Work order: The answer should be a number alone: the count of lines in the listing below that include "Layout".

----

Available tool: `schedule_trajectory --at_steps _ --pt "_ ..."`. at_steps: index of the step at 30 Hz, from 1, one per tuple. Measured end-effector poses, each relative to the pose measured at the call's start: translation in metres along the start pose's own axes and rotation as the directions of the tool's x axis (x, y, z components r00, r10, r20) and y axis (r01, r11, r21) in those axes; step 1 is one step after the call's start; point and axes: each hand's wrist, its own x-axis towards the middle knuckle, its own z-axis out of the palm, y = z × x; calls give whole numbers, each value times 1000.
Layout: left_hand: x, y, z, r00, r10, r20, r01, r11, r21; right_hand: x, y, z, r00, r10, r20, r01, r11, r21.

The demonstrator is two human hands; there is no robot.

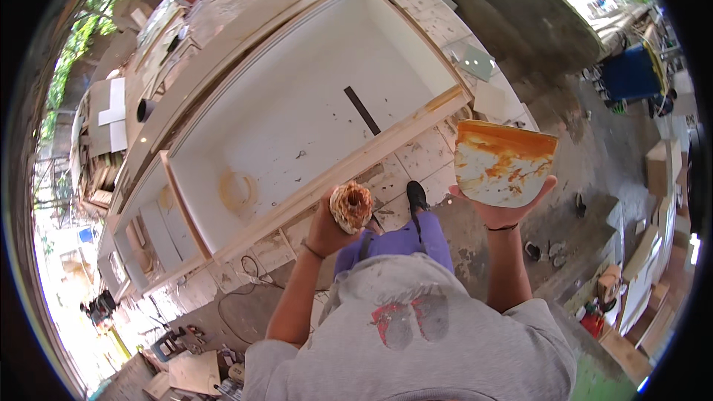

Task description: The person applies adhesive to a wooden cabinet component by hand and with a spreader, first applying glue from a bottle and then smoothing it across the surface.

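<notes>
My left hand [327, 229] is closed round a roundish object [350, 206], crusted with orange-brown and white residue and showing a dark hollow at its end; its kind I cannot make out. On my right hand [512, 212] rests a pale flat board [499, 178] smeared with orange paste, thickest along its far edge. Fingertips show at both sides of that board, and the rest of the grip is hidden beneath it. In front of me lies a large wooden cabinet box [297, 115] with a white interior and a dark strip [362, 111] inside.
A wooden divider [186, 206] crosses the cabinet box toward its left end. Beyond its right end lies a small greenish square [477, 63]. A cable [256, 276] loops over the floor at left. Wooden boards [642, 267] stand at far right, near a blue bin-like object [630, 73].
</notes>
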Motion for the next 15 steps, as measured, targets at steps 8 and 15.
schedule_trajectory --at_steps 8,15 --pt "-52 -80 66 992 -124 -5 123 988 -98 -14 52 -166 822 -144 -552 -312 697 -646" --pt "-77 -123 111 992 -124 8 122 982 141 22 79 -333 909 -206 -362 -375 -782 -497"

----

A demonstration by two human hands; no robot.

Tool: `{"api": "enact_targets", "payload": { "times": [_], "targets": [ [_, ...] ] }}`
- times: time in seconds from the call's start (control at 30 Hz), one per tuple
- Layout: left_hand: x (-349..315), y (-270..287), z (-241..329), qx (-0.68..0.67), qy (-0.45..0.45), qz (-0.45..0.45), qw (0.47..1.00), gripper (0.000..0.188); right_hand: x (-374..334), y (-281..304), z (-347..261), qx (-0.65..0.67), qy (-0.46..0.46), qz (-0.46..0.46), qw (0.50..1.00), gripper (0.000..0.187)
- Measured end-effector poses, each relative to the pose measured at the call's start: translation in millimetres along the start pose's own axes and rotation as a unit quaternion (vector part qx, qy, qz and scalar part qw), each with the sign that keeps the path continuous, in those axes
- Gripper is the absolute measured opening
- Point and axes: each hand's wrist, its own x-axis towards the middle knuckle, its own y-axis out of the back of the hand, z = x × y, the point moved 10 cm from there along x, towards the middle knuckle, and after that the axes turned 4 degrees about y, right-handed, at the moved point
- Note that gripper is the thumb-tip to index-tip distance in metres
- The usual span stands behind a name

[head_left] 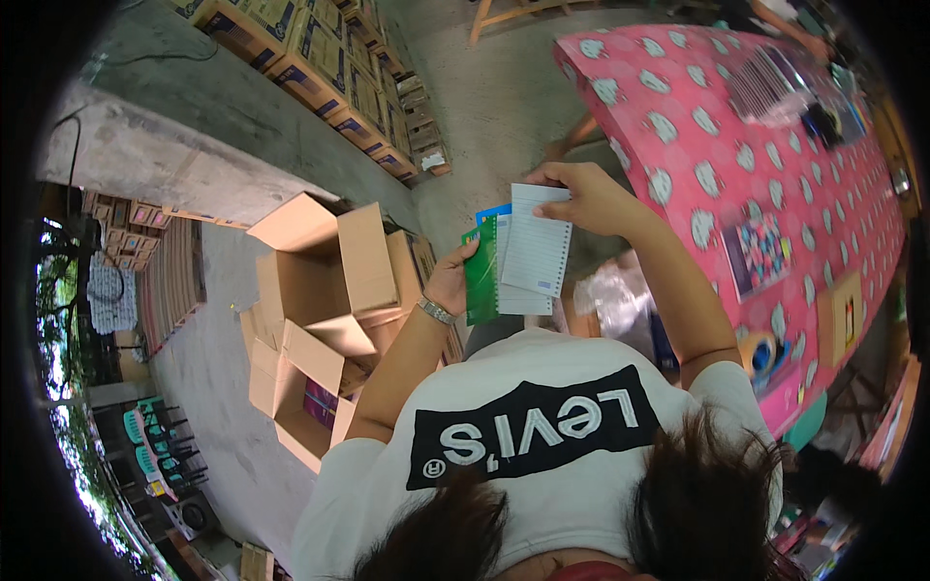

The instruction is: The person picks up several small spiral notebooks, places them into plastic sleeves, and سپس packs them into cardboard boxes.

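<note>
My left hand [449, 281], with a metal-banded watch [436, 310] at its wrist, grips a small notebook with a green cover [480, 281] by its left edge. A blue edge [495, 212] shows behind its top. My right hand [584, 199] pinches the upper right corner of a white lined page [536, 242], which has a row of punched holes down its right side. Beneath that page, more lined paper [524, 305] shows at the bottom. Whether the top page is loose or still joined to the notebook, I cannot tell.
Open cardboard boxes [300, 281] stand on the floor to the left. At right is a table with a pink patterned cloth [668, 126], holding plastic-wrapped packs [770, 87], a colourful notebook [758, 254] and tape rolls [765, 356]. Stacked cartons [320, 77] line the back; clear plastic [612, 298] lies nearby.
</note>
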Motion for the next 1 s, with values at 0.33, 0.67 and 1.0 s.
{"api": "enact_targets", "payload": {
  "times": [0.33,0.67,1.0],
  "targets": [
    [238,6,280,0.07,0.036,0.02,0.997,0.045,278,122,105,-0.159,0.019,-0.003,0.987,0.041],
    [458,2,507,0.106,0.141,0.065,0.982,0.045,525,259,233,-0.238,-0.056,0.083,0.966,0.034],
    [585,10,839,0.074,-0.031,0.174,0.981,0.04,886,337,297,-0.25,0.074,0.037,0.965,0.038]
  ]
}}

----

Response area: 2